## ACTION ITEM
Reproduce all lines of the listing below in which the word "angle" occurs.
====
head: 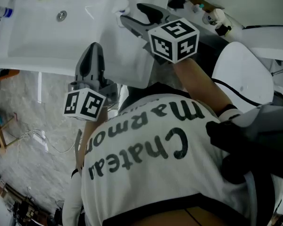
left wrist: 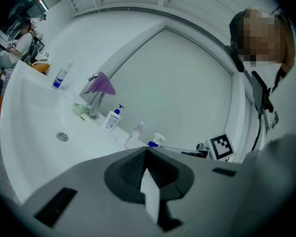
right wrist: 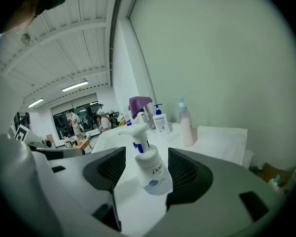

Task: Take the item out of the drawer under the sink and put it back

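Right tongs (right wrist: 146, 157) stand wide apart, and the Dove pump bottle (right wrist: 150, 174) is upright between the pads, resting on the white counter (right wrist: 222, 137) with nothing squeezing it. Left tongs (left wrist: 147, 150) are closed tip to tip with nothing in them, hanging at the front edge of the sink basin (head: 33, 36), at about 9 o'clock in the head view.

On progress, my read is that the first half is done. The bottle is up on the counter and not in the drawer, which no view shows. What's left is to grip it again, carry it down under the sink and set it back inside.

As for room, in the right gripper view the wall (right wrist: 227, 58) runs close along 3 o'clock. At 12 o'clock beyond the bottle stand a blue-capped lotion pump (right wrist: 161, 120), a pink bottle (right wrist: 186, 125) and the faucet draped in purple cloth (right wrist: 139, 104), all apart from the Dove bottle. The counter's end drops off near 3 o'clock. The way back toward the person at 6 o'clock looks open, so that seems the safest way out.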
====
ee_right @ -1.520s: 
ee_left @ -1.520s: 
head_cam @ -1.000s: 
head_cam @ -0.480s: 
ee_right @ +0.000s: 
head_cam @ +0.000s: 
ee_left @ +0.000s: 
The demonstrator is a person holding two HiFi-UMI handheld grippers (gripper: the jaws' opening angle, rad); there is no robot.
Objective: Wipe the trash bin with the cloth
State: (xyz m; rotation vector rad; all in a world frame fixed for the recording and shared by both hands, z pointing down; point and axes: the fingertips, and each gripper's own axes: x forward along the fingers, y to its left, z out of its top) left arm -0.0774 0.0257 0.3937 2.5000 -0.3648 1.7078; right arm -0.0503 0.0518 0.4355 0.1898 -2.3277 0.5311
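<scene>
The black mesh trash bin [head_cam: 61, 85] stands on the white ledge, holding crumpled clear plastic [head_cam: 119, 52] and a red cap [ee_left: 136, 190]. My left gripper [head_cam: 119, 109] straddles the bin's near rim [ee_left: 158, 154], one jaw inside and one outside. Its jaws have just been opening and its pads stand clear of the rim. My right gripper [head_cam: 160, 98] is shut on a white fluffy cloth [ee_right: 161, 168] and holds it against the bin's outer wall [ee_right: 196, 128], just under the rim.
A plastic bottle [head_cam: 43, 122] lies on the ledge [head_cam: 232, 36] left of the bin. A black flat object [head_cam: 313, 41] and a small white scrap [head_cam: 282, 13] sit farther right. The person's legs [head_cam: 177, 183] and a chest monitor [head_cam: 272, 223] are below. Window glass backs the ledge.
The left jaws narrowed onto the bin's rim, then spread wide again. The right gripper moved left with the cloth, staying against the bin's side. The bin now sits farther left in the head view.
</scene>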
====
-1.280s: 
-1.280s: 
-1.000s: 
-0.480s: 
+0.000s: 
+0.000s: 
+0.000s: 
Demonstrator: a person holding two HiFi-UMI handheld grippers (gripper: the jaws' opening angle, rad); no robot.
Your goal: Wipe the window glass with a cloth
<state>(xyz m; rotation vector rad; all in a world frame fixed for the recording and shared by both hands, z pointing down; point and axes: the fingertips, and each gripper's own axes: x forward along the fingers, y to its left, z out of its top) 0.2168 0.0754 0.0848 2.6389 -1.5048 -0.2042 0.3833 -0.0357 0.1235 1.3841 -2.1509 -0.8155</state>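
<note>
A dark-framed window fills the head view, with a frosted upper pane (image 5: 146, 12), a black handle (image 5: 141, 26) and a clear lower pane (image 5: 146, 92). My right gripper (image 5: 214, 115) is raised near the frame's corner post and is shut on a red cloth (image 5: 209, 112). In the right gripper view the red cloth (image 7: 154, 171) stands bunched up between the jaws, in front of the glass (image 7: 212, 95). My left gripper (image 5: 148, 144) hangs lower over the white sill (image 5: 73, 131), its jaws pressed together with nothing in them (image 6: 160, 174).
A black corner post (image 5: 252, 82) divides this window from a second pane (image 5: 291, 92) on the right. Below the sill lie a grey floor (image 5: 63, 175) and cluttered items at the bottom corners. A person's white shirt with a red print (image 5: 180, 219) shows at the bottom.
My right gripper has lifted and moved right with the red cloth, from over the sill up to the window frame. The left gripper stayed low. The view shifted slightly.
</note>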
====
## ANSWER SECTION
The demonstrator is a person holding two HiFi-UMI handheld grippers (gripper: the jaws' opening angle, rad); there is no robot.
Demonstrator: a person holding two HiFi-UMI handheld grippers (gripper: the jaws' opening angle, rad); no robot.

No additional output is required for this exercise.